Let me know if turning off filter chunks solves it. Also, I'd maybe be curious to see some of the intermediate outputs in ./output/judge_paragraph_generations/intermediate_generations/, because if there is factual information in your files then it shouldn't be dropping all of them.
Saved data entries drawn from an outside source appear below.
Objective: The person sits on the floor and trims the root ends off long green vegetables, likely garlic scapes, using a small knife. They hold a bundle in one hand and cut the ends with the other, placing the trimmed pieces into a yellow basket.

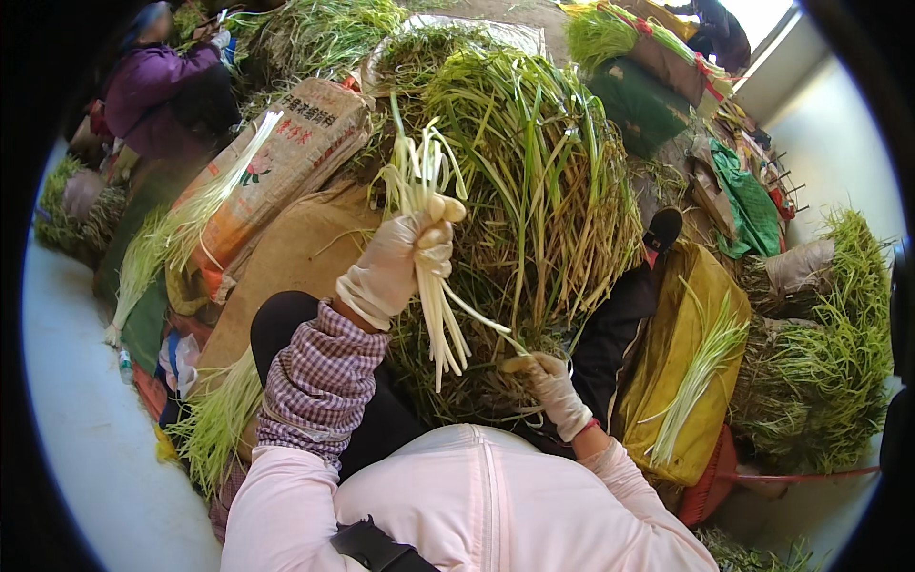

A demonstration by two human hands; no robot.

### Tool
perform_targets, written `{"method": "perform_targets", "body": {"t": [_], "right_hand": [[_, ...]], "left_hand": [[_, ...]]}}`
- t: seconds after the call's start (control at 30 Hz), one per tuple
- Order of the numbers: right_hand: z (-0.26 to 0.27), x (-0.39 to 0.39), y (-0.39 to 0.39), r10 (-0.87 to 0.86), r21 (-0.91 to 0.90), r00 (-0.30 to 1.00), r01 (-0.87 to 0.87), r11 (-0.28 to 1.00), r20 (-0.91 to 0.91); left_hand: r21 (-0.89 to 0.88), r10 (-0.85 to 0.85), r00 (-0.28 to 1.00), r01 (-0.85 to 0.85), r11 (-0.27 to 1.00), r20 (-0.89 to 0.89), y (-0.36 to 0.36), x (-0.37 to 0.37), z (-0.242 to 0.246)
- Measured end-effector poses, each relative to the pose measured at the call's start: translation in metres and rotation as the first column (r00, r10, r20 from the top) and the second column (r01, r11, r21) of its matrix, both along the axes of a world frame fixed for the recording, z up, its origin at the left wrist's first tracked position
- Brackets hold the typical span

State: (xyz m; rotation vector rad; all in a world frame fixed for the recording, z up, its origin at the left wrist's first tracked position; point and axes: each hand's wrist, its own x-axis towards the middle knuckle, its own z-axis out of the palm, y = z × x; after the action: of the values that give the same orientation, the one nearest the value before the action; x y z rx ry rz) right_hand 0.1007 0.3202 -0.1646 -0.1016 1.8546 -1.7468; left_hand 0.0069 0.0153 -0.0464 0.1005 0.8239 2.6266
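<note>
My left hand (pixel 400 264), in a thin whitish glove, is closed around a small bunch of pale garlic-green stalks (pixel 439 322). Their white ends hang below the fist, and the greener tops stick out above it. One stalk slants away from the bunch towards my right hand (pixel 554 393), also gloved, whose thumb and fingers pinch a greenish strip at its tip. Whether that strip is a loose leaf or part of the stalk is hard to see. Before my knees rises a big heap of untrimmed greens (pixel 529 179), green and straw-brown.
At left, pale stalks (pixel 221 186) lie on a printed woven sack (pixel 314 121). More stalks (pixel 697 379) rest on a yellow sack (pixel 643 407) at right. Bundled greens (pixel 822 343) stand near the right wall. A person in purple (pixel 154 86) sits at upper left; another person (pixel 718 36) is at upper right.
</note>
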Motion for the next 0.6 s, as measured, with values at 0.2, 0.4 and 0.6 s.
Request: {"method": "perform_targets", "body": {"t": [0.2,0.4,0.6], "right_hand": [[0.043,-0.045,0.003,0.226,0.299,0.894,-0.110,0.948,-0.388],[0.106,-0.136,-0.101,0.073,-0.050,0.755,-0.139,0.989,-0.651],[0.088,-0.156,-0.086,-0.116,-0.235,0.828,-0.019,0.972,-0.549]], "left_hand": [[-0.087,-0.090,0.993,0.084,0.993,-0.078,-0.004,0.004,0.014],[-0.248,-0.262,0.965,0.255,0.935,0.005,0.017,0.020,0.023],[-0.205,-0.319,0.948,0.313,0.928,0.002,-0.001,0.019,0.021]]}}
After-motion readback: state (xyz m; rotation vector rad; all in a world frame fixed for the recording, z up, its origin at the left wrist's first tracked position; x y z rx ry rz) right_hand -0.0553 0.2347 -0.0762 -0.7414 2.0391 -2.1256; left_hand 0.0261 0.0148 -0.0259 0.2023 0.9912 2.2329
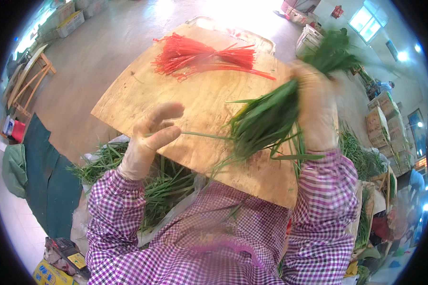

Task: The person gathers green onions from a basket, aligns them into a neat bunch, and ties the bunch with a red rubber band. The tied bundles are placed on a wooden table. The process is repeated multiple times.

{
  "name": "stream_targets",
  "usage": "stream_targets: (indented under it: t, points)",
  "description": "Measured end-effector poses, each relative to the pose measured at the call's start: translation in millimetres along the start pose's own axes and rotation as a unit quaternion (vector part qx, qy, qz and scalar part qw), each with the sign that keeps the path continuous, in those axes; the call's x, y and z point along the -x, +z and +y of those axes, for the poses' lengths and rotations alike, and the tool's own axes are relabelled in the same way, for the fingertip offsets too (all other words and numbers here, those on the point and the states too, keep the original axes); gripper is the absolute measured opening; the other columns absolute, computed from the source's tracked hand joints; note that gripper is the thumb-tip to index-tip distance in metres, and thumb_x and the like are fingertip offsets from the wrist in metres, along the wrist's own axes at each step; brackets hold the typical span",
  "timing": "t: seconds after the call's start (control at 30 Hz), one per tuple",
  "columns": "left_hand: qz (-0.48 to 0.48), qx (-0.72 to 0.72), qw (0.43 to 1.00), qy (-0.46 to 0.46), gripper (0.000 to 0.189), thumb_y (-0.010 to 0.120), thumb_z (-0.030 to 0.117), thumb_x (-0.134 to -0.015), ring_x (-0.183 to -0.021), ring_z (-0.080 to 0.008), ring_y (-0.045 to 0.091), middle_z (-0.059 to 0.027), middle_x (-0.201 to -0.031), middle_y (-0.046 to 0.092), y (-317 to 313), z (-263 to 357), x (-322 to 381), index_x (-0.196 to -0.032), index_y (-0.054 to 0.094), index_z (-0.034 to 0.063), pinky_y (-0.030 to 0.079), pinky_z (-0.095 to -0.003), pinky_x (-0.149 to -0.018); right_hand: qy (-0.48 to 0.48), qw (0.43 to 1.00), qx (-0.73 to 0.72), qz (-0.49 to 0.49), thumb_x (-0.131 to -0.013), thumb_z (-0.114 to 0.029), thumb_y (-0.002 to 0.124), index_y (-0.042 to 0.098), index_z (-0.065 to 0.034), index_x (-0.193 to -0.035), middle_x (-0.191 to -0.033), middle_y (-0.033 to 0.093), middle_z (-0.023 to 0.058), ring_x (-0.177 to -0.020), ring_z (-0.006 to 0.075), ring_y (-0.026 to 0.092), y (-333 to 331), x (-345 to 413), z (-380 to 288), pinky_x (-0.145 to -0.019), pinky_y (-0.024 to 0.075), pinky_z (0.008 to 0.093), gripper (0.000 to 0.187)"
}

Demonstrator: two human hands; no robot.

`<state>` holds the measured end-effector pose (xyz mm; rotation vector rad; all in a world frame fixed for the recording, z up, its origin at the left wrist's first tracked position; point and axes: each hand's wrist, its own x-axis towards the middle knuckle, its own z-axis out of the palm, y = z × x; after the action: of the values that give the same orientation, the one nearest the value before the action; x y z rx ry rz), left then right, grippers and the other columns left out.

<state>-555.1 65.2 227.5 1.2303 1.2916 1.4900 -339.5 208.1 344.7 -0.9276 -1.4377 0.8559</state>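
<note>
My right hand, in a pale glove and blurred, grips a bunch of long flat green leaves that look like garlic chives. The bunch sticks out on both sides of the fist, over the right part of a wooden board. My left hand, also gloved, is above the board's near left edge, fingers curled. One thin green stalk runs from the bunch to its thumb, where it appears pinched. At the board's far side lies a bundle of red plastic ties, narrowed in the middle.
Loose greens lie in plastic below the board on the left, with more greens on the right. Stacked cartons stand farther right. A wooden frame is at the far left. People are partly visible at the right rim.
</note>
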Motion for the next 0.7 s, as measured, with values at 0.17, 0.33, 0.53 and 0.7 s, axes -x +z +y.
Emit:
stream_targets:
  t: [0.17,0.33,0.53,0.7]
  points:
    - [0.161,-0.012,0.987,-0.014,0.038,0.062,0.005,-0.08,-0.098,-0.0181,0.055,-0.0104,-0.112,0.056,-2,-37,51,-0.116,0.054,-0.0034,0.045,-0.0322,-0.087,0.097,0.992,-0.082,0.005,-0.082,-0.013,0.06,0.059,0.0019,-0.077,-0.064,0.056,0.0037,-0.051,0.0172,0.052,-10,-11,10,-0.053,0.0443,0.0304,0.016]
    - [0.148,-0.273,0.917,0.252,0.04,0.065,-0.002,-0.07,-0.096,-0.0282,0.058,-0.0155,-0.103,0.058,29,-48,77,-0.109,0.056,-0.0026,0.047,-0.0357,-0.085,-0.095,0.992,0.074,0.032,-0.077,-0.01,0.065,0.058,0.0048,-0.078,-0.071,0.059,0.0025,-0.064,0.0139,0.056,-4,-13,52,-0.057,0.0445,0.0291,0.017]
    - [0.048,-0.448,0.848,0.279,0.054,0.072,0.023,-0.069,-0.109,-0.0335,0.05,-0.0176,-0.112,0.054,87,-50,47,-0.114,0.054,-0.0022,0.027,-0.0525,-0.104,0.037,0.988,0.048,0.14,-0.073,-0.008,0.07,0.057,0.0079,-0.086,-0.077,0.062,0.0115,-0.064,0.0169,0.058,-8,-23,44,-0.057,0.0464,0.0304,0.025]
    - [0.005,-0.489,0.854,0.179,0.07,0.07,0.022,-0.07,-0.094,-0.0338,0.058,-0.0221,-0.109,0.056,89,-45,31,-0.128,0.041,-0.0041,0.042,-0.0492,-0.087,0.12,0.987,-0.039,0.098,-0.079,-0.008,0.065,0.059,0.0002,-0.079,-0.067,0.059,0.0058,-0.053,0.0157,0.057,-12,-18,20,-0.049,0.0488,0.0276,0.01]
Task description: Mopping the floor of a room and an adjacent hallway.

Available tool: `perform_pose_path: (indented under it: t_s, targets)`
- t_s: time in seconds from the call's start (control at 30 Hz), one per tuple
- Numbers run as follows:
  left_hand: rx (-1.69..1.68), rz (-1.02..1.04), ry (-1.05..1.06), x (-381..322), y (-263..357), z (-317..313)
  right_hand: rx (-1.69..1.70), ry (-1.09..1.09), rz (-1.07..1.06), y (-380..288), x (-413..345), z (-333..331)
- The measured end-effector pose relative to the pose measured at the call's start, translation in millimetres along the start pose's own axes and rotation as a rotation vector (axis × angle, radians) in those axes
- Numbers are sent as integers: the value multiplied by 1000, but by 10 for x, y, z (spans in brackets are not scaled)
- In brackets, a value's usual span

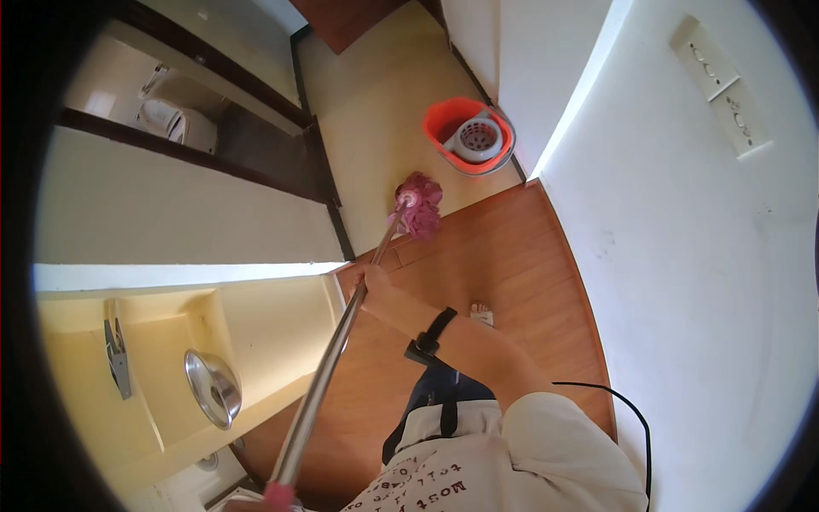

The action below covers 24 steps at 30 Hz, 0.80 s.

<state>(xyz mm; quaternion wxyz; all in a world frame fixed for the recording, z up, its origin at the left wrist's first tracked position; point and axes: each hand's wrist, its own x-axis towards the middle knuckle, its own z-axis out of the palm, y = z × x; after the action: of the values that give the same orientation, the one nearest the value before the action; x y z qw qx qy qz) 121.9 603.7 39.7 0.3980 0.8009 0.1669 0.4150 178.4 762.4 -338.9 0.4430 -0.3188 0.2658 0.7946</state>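
My right hand (pixel 376 287), with a black band on its wrist, grips the metal pole (pixel 323 368) of a mop partway down. At the bottom edge, a small part of my left hand (pixel 246 505) shows by the pole's pink upper end (pixel 279 496); its fingers are mostly cut off, but it appears closed around it. The pole slants away from me to a pink mop head (pixel 419 208) of cloth strips. It lies over the seam where wood flooring (pixel 512 256) meets pale floor (pixel 358 96). Beyond it stands a red mop bucket (pixel 435 121) with a grey wringer basket (pixel 480 139).
Cream shelving (pixel 269 326) on the left holds a steel bowl (pixel 214 390) and a grey object (pixel 117 358). A doorway shows a toilet (pixel 169 121). White wall (pixel 672 256) bounds the right. A black cable (pixel 630 403) curves beside me. My foot (pixel 481 313) is on the wood.
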Motion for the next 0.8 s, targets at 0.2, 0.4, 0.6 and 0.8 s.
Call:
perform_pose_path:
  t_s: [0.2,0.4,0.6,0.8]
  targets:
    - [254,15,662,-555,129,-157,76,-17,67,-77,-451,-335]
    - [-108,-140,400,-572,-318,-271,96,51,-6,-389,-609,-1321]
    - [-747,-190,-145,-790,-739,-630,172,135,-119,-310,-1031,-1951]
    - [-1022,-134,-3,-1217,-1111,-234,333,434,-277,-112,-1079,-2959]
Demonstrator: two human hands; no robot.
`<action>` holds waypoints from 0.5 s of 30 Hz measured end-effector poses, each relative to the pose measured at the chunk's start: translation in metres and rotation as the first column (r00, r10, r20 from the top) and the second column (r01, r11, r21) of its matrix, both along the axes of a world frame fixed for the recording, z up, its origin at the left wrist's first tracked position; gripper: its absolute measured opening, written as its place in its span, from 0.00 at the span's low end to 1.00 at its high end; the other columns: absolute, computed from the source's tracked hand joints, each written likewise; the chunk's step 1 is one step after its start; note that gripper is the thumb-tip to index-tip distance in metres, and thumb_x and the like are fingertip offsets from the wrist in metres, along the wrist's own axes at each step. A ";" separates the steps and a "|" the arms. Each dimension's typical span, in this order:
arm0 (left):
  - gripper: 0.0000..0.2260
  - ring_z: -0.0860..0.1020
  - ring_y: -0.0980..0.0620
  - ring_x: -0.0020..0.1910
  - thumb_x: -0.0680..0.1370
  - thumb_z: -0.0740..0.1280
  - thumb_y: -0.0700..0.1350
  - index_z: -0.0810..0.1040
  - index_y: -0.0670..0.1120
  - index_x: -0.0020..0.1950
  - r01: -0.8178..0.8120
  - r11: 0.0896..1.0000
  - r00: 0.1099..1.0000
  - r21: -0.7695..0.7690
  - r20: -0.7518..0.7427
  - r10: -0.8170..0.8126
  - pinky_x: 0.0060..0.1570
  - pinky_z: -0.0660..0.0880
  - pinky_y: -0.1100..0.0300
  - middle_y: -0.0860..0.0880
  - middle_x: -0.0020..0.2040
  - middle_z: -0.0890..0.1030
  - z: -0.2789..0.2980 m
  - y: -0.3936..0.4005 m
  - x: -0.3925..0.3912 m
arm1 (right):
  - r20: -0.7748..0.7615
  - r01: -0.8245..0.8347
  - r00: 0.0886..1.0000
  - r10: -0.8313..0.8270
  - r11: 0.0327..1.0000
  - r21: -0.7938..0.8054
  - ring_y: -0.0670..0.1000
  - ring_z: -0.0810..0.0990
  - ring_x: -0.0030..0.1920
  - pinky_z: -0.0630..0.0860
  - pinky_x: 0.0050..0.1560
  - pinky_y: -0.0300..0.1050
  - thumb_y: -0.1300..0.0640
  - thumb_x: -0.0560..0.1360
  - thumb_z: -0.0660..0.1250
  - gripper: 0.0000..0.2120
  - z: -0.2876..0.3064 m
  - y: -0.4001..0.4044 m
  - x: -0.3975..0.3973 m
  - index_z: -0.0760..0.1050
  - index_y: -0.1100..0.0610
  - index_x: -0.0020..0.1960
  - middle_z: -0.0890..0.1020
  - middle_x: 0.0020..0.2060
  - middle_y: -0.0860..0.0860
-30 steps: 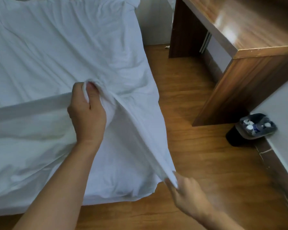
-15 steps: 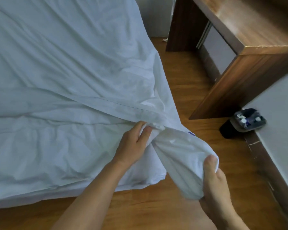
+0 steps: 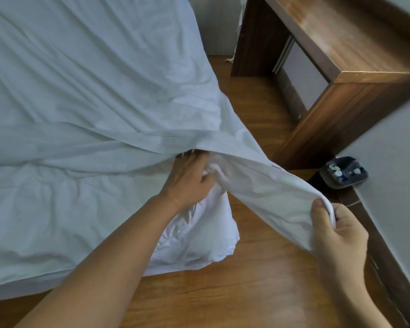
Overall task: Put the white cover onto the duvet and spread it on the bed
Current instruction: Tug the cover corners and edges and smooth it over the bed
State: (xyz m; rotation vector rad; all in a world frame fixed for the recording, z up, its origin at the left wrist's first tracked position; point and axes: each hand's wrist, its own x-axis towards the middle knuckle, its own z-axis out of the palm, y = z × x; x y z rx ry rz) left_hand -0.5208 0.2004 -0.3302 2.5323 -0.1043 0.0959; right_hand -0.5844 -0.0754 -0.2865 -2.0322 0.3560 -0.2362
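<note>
Cover point(image 3: 92, 74) spread over bed point(image 3: 0, 293), open corner pulled rightward off the edge: right hand point(image 3: 339, 235) pinching its hem out over floor point(image 3: 234, 292), left hand point(image 3: 189, 181), nearer, clutching duvet point(image 3: 199, 237) corner at the opening, pointing inward.

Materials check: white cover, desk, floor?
White cover: thin woven cloth, likely cotton, matte; it creases and drapes. Desk: wood-grain finish, veneer or laminate, semi-gloss with a light glare. Floor: wood-look planks with visible seams, slight sheen.
</note>
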 end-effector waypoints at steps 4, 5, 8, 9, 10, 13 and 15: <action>0.20 0.72 0.46 0.63 0.75 0.67 0.41 0.75 0.42 0.68 -0.083 0.994 0.956 -0.073 0.276 0.100 0.65 0.67 0.58 0.43 0.63 0.79 0.021 0.008 -0.012 | -0.132 0.064 0.989 -0.066 0.998 -0.014 0.56 0.80 0.44 0.76 0.41 0.49 0.61 0.79 0.66 0.06 -0.042 -0.002 -0.006 0.79 0.51 0.48 0.82 0.43 0.52; 0.16 0.74 0.46 0.59 0.76 0.68 0.39 0.78 0.41 0.64 -0.104 0.993 0.929 -0.050 0.353 0.115 0.60 0.68 0.61 0.43 0.58 0.81 0.024 0.010 -0.016 | -0.144 0.093 0.985 -0.093 0.996 -0.008 0.53 0.80 0.46 0.77 0.43 0.50 0.60 0.78 0.67 0.05 -0.048 0.002 -0.008 0.77 0.51 0.51 0.82 0.46 0.51; 0.07 0.79 0.43 0.48 0.77 0.68 0.32 0.82 0.37 0.53 -0.168 0.985 0.801 0.047 0.589 0.108 0.52 0.71 0.61 0.42 0.47 0.83 0.036 0.014 -0.029 | -0.192 0.321 0.934 -0.301 0.944 0.081 0.52 0.78 0.47 0.76 0.48 0.53 0.50 0.78 0.68 0.12 -0.061 0.018 -0.006 0.71 0.54 0.57 0.77 0.49 0.53; 0.07 0.78 0.43 0.48 0.77 0.67 0.32 0.82 0.37 0.52 -0.177 0.981 0.777 0.076 0.623 0.092 0.52 0.73 0.59 0.42 0.47 0.82 0.038 0.014 -0.035 | -0.284 0.388 0.902 -0.326 0.901 0.196 0.53 0.77 0.45 0.75 0.48 0.53 0.45 0.78 0.66 0.18 -0.064 0.026 -0.003 0.71 0.58 0.58 0.77 0.47 0.57; 0.06 0.78 0.43 0.48 0.78 0.67 0.33 0.82 0.38 0.53 -0.170 0.981 0.776 0.094 0.627 0.075 0.53 0.75 0.57 0.43 0.48 0.82 0.039 0.014 -0.042 | -0.389 0.426 0.872 -0.296 0.850 0.310 0.54 0.77 0.45 0.75 0.49 0.53 0.40 0.78 0.64 0.23 -0.068 0.034 -0.001 0.73 0.59 0.58 0.78 0.47 0.60; 0.12 0.80 0.47 0.44 0.76 0.72 0.40 0.79 0.48 0.59 -0.137 0.989 0.868 0.050 0.487 0.096 0.45 0.78 0.53 0.49 0.46 0.82 0.028 0.006 -0.089 | -0.415 0.302 0.899 -0.143 0.886 0.350 0.53 0.79 0.42 0.77 0.45 0.50 0.36 0.77 0.64 0.19 -0.088 0.056 -0.007 0.80 0.50 0.51 0.82 0.41 0.46; 0.25 0.80 0.54 0.36 0.72 0.75 0.45 0.70 0.58 0.64 -0.149 0.989 0.950 0.001 0.279 0.142 0.35 0.78 0.58 0.57 0.39 0.80 0.015 -0.002 -0.131 | -0.262 0.177 0.958 -0.114 0.957 0.232 0.53 0.74 0.34 0.71 0.36 0.47 0.44 0.77 0.65 0.15 -0.101 0.060 -0.014 0.75 0.55 0.40 0.76 0.31 0.45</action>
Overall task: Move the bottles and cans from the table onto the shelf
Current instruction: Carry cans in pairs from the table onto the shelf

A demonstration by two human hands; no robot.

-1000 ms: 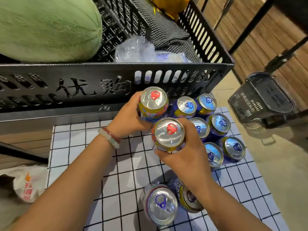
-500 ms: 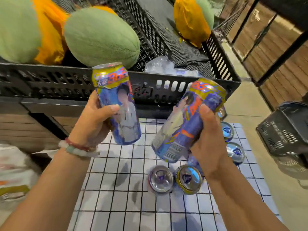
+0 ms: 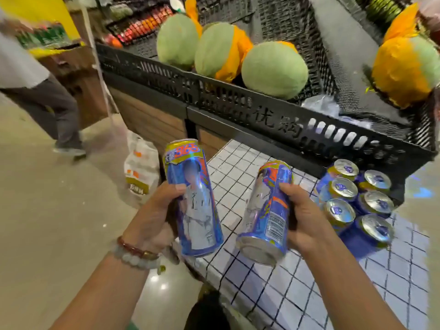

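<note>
My left hand grips a tall blue and yellow can, held nearly upright over the table's left edge. My right hand grips a second blue can, tilted with its bottom toward me. Both cans are in the air above the white checked tablecloth. Several more blue cans stand clustered on the table to the right of my right hand.
A black plastic crate stand with green melons runs behind the table. A white printed bag sits on the floor at the left. A person walks at the far left. Produce shelves show in the background.
Both hands lifted their cans off the table and carried them left. My view has swung to the left, bringing the floor, the bag and the walking person into sight.
</note>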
mjh624 commented 1 month ago

I am running the most recent release of augmentoolkit in a docker container that is running python 3.11 root@e6e8132f1ba5:/tmp/augmentoolkit# python --version Python 3.11.10

I turned off filter chunks in the config.yaml in the /original folder: SKIP: ANSWER_RELEVANCY_CHECK: False FILTER_CHUNKS: True QUESTION_CHECK: False

augmentoolkit appears to complete phase 1 and fails with a different "index out of range" error: FAILED TO GENERATE QUESTIONS! Output written to /tmp/outFiles/question_generation_generations/question_generation_generations/6d4fd93e-3a9d-458b-bde1-5ff938bdd97b.yaml FAILED TO GENERATE QUESTIONS! Output written to /tmp/outFiles/question_generation_generations/question_generation_generations/7f40d689-700b-4400-b215-0295b077fd90.yaml FAILED TO GENERATE QUESTIONS! Output written to /tmp/outFiles/question_generation_generations/question_generation_generations/4a970d6c-4d1b-4569-9ceb-7f7da41645e0.yaml COMPLETED PHASE 1 asyncio.run(main()) File "/usr/local/lib/python3.11/asyncio/runners.py", line 190, in run return runner.run(main) ^^^^^^^^^^^^^^^^ File "/usr/local/lib/python3.11/asyncio/runners.py", line 118, in run return self._loop.run_until_complete(task) ^^^^^^^^^^^^^^^^^^^^^^^^^^^^^^^^^^^ File "/usr/local/lib/python3.11/asyncio/base_events.py", line 654, in run_until_complete return future.result() ^^^^^^^^^^^^^^^ File "/tmp/augmentoolkit/original/processing.py", line 264, in main print(generated_qa_dicts[0])


IndexError: list index out of range
Augmentoolkit is starting to run! If this is your first time running this it might take a few moments to start due to imports and such.
root@e6e8132f1ba5:/tmp/augmentoolkit# 

I do not see a file: ./output/judge_paragraph_generations/intermediate_generations/ 
root@e6e8132f1ba5:/tmp/augmentoolkit# ls outFiles/
pretraining.json
root@e6e8132f1ba5:/tmp/augmentoolkit# ls ../outFiles/
pretraining.json                 qatuples_filtered/               question_generation_generations/ 
root@e6e8132f1ba5:/tmp/augmentoolkit#